Task statement:
All lines in the data bearing the string "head" should be identified and copied.

Dataset content:
== Segment start ==
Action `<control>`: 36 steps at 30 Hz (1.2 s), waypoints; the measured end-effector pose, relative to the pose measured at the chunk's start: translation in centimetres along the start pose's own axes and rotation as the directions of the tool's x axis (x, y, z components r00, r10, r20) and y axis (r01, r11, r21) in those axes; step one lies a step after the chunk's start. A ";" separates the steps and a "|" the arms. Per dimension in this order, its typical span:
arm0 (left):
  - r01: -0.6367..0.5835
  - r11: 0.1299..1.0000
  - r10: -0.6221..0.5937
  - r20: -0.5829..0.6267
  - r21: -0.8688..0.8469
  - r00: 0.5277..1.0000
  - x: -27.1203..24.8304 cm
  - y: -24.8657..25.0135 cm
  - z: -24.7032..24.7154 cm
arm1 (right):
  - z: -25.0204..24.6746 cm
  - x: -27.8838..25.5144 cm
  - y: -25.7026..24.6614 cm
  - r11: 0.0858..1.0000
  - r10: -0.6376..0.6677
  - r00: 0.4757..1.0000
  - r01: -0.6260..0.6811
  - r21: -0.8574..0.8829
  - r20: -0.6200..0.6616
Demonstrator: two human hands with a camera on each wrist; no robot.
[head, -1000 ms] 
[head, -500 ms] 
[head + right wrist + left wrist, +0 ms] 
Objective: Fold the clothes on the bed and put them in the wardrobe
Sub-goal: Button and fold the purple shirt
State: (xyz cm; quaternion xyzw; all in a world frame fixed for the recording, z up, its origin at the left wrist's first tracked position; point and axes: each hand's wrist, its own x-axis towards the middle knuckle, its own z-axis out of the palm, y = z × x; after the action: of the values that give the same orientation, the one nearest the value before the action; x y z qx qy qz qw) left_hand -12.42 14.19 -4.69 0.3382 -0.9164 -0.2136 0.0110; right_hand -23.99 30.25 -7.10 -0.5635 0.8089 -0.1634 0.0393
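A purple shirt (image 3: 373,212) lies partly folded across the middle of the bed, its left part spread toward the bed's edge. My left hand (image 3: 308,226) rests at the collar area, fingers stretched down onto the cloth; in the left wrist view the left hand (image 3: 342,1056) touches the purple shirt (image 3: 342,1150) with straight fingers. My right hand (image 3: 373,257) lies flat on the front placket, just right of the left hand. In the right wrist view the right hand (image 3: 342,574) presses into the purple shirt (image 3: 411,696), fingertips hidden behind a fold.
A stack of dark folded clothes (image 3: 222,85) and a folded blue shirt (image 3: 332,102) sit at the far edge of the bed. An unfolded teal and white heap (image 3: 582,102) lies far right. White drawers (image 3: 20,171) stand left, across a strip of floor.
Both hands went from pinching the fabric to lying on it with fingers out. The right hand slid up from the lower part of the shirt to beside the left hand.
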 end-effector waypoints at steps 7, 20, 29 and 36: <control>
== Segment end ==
The completed task:
[head, -1000 ms] 
[head, -500 ms] 
[head + right wrist + left wrist, +0 ms] 

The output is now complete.